Ryan was shocked that her anecdote generated outrage – she got on with the guy! She also wanted to go home early. But it exposed something wider: a deliberate absolutism around sex, a sense that the consequence of the #MeToo movement was performed chastity. “I’ve always found this interesting, in debates about sex, permission and abuse, the people who fail to grasp the nuance of it. Therefore if this is abuse, why isn’t that abuse?” She references the linking of certain comments to lyrics in popular music. “They said: ‘Well, how’s that dissimilar?’ I thought: ‘How is it similar?’”

She would not have come to London in 2008 had it not been for her romantic interest. “Everyone said: ‘Don’t go to London, they have pests there.’ And I disliked it, because I was immediately poor.”

‘I knew I had comedy’

She got a job in sales, was found to have an autoimmune condition, which can sometimes make it difficult to get pregnant, and at 23, made the decision to try to have a baby. “When you’re first told you have something – I was quite sick at the time – you go to the most negative outcome. My rationale with my boyfriend was, we’ve had so many issues, if we haven’t split up by now, we never will. Now I see how extended life is, and how many things can transform. But at 23, I was unaware.” She was able to get pregnant and had Violet.

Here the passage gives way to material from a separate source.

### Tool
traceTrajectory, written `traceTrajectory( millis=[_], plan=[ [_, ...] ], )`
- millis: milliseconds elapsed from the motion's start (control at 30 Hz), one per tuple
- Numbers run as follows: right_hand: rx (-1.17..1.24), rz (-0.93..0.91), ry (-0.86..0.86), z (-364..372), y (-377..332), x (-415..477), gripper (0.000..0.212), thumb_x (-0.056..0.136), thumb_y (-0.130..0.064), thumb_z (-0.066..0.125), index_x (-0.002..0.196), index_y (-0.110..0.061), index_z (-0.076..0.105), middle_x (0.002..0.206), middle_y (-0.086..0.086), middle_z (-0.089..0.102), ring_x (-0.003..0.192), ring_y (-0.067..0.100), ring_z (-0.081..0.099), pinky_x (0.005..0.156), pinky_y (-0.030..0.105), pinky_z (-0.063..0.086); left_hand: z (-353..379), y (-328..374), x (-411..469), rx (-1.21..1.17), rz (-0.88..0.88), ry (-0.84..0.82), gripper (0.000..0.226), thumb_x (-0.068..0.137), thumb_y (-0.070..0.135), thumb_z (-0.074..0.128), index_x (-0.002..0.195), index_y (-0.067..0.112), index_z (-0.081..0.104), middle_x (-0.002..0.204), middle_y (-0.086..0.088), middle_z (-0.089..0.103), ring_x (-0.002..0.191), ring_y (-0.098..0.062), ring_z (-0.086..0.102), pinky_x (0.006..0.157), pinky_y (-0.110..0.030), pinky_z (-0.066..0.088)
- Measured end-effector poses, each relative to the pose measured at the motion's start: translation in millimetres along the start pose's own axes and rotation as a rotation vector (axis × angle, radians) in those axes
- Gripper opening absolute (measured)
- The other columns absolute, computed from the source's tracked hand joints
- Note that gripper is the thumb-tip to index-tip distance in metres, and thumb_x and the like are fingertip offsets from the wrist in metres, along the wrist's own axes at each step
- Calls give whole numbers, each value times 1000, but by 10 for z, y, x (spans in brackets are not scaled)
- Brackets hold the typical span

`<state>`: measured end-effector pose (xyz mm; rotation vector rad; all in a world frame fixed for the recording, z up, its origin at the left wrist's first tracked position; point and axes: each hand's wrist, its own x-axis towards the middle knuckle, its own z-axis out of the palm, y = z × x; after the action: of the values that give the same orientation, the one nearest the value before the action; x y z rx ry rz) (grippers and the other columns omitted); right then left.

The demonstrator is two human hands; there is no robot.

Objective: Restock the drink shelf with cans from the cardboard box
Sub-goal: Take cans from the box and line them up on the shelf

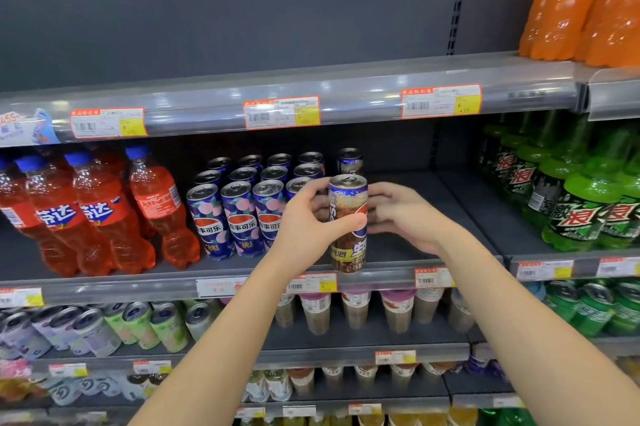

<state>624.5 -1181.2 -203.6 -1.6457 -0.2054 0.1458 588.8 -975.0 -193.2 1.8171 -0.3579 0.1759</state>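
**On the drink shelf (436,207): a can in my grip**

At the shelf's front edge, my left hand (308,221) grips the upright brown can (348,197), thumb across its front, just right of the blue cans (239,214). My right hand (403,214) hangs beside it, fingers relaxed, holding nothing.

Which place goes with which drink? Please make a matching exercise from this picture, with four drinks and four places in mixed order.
Drinks
1. tall brown cola can
2. red plastic soda bottles
3. green plastic soda bottles
4. large orange plastic bottles

Places
A. upper shelf, far right
B. middle shelf, left end
C. held in the left hand
D. middle shelf, right bay

Pairs: 1-C, 2-B, 3-D, 4-A
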Motion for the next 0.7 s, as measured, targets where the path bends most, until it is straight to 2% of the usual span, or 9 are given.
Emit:
traceTrajectory(
  millis=[67, 100, 167, 267, 333, 400, 467, 567, 700],
  plan=[
    [-3, -23, -166, -68, -73, -271, 61, 83, 12, 60, 137, -16, 54, 126, 10, 69, 113, 29, 69, 96, 44, 56, 102, 51, 47, -21, 8, -10, 68, 78, 19, 91, 136, 29, 56, 113, 10, 76, 102, 2, 71, 79, -13, 56],
    [-45, -43, -181, -74, -99, -366, 65, 83, 9, 67, 140, -19, 52, 128, 8, 68, 114, 26, 69, 97, 42, 56, 155, 84, 65, -29, 14, -13, 71, 78, 20, 91, 139, 25, 56, 114, 9, 76, 102, 1, 72, 80, -14, 56],
    [-119, -109, -91, -45, -99, -446, 65, 82, -3, 79, 138, -24, 53, 127, 2, 69, 113, 18, 69, 97, 39, 55, 270, 119, 115, -28, 37, -9, 74, 77, 19, 91, 142, 22, 55, 114, 7, 76, 101, -1, 73, 83, -17, 58],
    [-202, -208, 159, -4, -67, -430, 57, 77, -18, 86, 126, -27, 61, 113, -4, 74, 104, 10, 71, 94, 37, 58, 411, 134, 183, -30, 41, -27, 76, 79, 20, 90, 145, 22, 53, 117, 6, 75, 102, -2, 73, 91, -28, 61],
    [-217, -198, 249, -60, -2, -350, 55, 71, -28, 88, 120, -31, 64, 109, -7, 75, 101, 9, 71, 93, 40, 58, 446, 126, 218, 14, 64, -37, 76, 82, 29, 88, 147, 25, 50, 126, 8, 70, 110, -2, 70, 96, -33, 60],
    [-253, -158, 313, -139, 68, -237, 59, 64, -40, 89, 117, -35, 63, 107, -10, 75, 101, 8, 70, 93, 41, 58, 426, 143, 230, 111, 103, -1, 75, 83, 39, 85, 148, 30, 47, 135, 11, 64, 121, -3, 63, 102, -31, 55],
    [-302, -121, 388, -194, 123, -120, 62, 65, -39, 91, 119, -33, 62, 105, -11, 73, 97, 5, 68, 91, 37, 57, 388, 169, 219, 234, 154, 38, 67, 88, 37, 80, 147, 29, 49, 140, 12, 61, 126, -3, 58, 107, -30, 50],
    [-325, -92, 449, -232, 173, 53, 66, 70, -26, 91, 128, -23, 60, 107, -13, 67, 91, -3, 61, 82, 22, 52, 347, 178, 171, 401, 213, 40, 56, 95, 33, 71, 148, 25, 53, 143, 9, 60, 128, -6, 57, 110, -31, 48],
    [-316, -119, 485, -251, 302, 292, 68, 71, -19, 91, 131, -16, 58, 107, -8, 65, 100, 8, 63, 90, 26, 51, 300, 144, 122, 545, 231, 128, 51, 97, 42, 65, 145, 27, 56, 139, 8, 63, 126, -12, 59, 105, -38, 52]
  ],
)
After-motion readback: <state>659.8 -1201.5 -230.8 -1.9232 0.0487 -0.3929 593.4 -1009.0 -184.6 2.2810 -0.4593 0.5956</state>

The next bit sounds as nerve-wracking as a tense comedy film. While on maternity leave, she would take care of Violet in the day and try to break into performance in the evening, taking her daughter with her. She was aware from her sales job that she had no problem being convincing, and she had confidence in her fast thinking from her time at Hooters; more than that, she says plainly, “I was confident I had comedy.” The whole scene was riddled with discrimination – she won a notable comedy award in 2008, just over a year after she’d started performing, a prize that was conceived in the context of a turgid debate about whether women could be funny

Tina Cox
Tina Cox

A seasoned gaming journalist with a passion for slot machines and casino trends, dedicated to providing honest reviews and expert advice.